FIFA executive committee member Kozo Tashima was elected as the next Japan Football Association president on Sunday.
Tashima, the current vice president, won 40 of the 75 eligible votes in the JFA council while his opponent, general secretary Hiromi Hara, had 34. There was one blank vote in the JFA’s first-ever presidential election.
The 58-year-old Tashima will formally take office on March 27, when he replaces Kuniya Daini on a two-year term.
Tashima made it clear his responsibilities for FIFA will not interfere with his work for the JFA.
“I’ve had lots of questions about whether I can juggle the two jobs,” Tashima said during his unveiling as president elect. “Some people think that if you are on the FIFA executive committee, you live in Zurich. But you’re only actually there three, four times a year for meetings — when things are normal, that is.
“I’ve always prioritized JFA matters first and I think it’s a given that I do.

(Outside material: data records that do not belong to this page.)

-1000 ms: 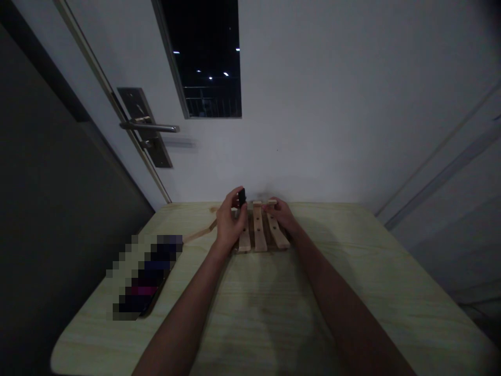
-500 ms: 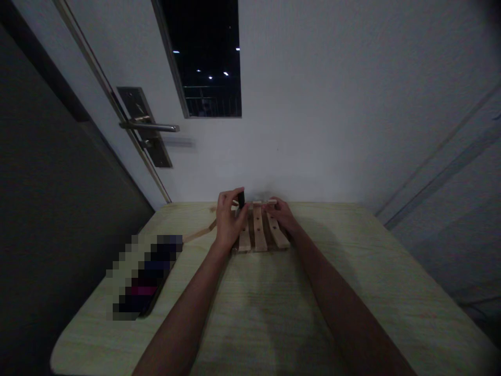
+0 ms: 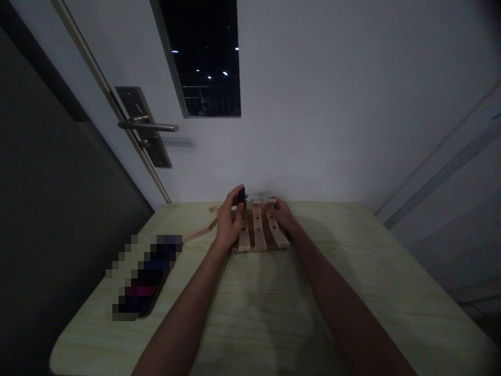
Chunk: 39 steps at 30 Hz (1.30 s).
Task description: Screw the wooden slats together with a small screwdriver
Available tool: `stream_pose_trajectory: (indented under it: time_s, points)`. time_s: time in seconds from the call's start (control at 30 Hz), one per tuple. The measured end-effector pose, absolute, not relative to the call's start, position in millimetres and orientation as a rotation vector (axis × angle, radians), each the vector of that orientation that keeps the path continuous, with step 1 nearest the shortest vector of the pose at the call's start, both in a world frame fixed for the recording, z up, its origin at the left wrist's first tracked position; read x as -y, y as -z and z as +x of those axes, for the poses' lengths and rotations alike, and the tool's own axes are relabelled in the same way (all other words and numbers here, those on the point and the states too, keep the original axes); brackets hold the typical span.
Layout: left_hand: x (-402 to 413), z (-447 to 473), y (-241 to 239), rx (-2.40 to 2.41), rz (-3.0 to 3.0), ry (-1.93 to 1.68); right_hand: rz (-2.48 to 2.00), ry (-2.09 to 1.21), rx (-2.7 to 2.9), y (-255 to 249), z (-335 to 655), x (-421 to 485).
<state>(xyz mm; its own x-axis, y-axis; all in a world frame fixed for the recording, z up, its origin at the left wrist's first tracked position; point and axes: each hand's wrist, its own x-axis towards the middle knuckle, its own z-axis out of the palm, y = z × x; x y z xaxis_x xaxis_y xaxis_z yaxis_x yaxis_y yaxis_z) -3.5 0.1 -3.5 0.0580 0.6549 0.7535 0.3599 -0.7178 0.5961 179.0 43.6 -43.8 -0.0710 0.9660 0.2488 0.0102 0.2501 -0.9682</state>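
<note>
At the far side of the table, my left hand (image 3: 229, 222) is closed on a small black block-like piece (image 3: 241, 195), pinched upright between thumb and fingers. It is beside the left wooden slat (image 3: 244, 240). The middle wooden slat (image 3: 259, 230) and the right wooden slat (image 3: 278, 236) fan out towards me, with dark holes or dots along them. Beneath them is a thin brownish, see-through base (image 3: 251, 251). My right hand (image 3: 282, 215) has its fingers closed around the far end of the right slat, which partly hides its fingertips.
A blurred-out phone-like device (image 3: 156, 277) lies on the left of the pale wooden table (image 3: 242, 324). A thin bent wooden strip (image 3: 198, 233) runs from near it towards my left hand. Behind the table stands a white door (image 3: 313, 130) with a metal handle (image 3: 151, 126).
My left fingers have shifted slightly up and towards the black piece, and their grip looks more closed around it. The right hand and the slats have hardly moved.
</note>
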Motion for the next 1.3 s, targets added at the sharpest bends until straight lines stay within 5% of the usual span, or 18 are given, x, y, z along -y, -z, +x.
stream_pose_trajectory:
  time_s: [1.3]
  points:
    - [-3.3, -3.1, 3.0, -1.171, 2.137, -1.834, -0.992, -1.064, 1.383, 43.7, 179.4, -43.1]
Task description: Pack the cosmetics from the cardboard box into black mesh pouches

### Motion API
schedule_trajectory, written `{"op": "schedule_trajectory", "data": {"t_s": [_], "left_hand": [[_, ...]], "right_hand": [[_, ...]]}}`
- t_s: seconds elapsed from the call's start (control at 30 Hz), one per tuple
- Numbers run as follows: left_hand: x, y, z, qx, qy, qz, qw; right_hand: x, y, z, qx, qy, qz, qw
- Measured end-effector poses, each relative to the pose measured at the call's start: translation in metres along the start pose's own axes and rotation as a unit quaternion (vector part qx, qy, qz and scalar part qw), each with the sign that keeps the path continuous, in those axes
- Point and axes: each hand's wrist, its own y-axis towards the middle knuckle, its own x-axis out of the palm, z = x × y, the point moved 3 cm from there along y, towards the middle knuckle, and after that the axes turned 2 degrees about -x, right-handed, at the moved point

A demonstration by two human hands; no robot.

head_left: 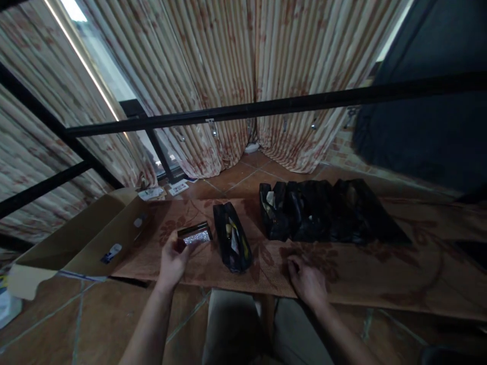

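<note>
My left hand [173, 261] grips a small dark, flat case with a glittering silver panel [198, 237], holding it by its left end above the cloth. Just right of the case stands an open black bag [232, 243], with pale and yellow items showing inside. I cannot make out what those items are. My right hand [307, 281] rests on the patterned brown cloth near its front edge, fingers curled in and nothing visible in them. Behind it, several similar black bags [312, 210] stand side by side in a row.
An open cardboard box [95, 238] sits at the left end of the cloth-covered bench [411, 274]. A dark metal bar [243, 109] crosses in front of striped curtains [213, 61]. Papers [178, 187] lie on the tiled floor behind the bench. My knees are under its front edge.
</note>
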Motion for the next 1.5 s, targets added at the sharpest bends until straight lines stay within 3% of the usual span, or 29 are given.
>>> {"op": "schedule_trajectory", "data": {"t_s": [0.1, 0.23, 0.4, 0.53, 0.63, 0.83, 1.23, 1.33, 1.43, 1.5], "left_hand": [[0.001, 0.020, 0.046, 0.100, 0.081, -0.048, 0.991], [0.032, 0.034, 0.081, 0.228, 0.227, -0.226, 0.920], [0.070, 0.042, 0.077, 0.290, 0.330, -0.363, 0.822], [0.082, 0.044, 0.070, 0.282, 0.349, -0.430, 0.783], [0.085, 0.042, 0.071, 0.286, 0.349, -0.453, 0.769], [0.094, 0.038, 0.071, 0.296, 0.309, -0.475, 0.769], [0.120, 0.030, 0.028, 0.301, 0.267, -0.559, 0.725], [0.127, 0.030, 0.022, 0.291, 0.301, -0.546, 0.726], [0.126, 0.034, 0.031, 0.283, 0.335, -0.524, 0.731], [0.119, 0.040, 0.044, 0.278, 0.315, -0.498, 0.759]], "right_hand": [[-0.002, 0.000, -0.001, -0.001, 0.002, 0.005, 1.000], [-0.003, 0.001, -0.001, -0.007, 0.018, 0.009, 1.000], [-0.002, 0.000, 0.001, -0.003, 0.035, -0.007, 0.999], [-0.002, -0.001, 0.001, -0.004, 0.038, -0.003, 0.999], [-0.003, -0.001, 0.000, -0.002, 0.035, -0.002, 0.999], [-0.003, 0.000, -0.001, 0.004, 0.019, -0.016, 1.000], [-0.002, -0.001, 0.001, 0.005, 0.033, -0.008, 0.999], [-0.001, -0.001, 0.001, 0.002, 0.026, -0.006, 1.000], [0.000, -0.001, 0.002, 0.005, 0.017, -0.007, 1.000], [0.000, -0.001, 0.003, 0.007, 0.011, -0.014, 1.000]]}}
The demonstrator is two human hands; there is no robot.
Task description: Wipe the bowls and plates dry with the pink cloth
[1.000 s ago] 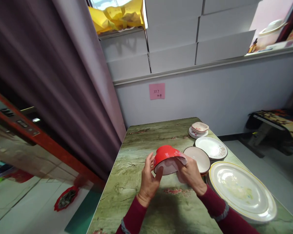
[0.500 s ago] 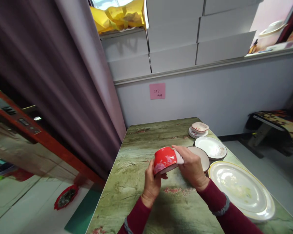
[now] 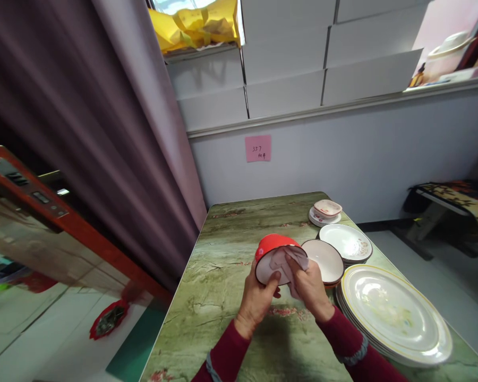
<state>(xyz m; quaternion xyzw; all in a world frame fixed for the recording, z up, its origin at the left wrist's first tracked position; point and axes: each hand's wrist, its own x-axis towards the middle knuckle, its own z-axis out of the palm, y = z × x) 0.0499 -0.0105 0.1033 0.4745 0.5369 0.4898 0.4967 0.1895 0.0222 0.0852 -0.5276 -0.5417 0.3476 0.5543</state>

I’ve skipped many FIFA or (Asian Football Confederation) meetings in the past.
“The benefit of being in the AFC or FIFA is that you receive information you would not get if you weren’t there and can be involved in the decision-making process. I can use the position to help improve Japanese football.
“The president does not need to decide everything and we should not aim to be that type of organization.”
A former technical director and general secretary, Tashima has steadily climbed through the ranks at the JFA and it appears he will remain as ambitious as ever.
“We want to host the FIFA Congress for our 100-year anniversary in 2021, the Women’s World Cup in 2023 and the Futsal World Cup in 2020,” Tashima said “Being at FIFA or the AFC makes lobbying for those events much easier because you can be heard.”
One of the issues Tashima hopes to tackle as president is the much-debated switch to a fall-spring J. League season, to coincide with the European season.
“I’m not specifically out to change the season but the fact is, the Olympics is coming to Japan in 2020 and the World Cup will be held in November 2022 in Qatar. If you think about preparing our national teams for those events, then switching to a fall-spring season is something that ought to be considered.
“But ultimately, the relevant committees will decide. We are not going to force anything from the top down. We have to strive to be a transparent association people enjoy working for.”
Hara said his position within the JFA beyond March is up in the air.
“The 34 votes means I had the support of a fair amount of people,” Hara said. “Until March, I carry on what I’m doing now but I can’t really comment on anything after that. I’ll have to see what the new establishment thinks and feels on the issues.”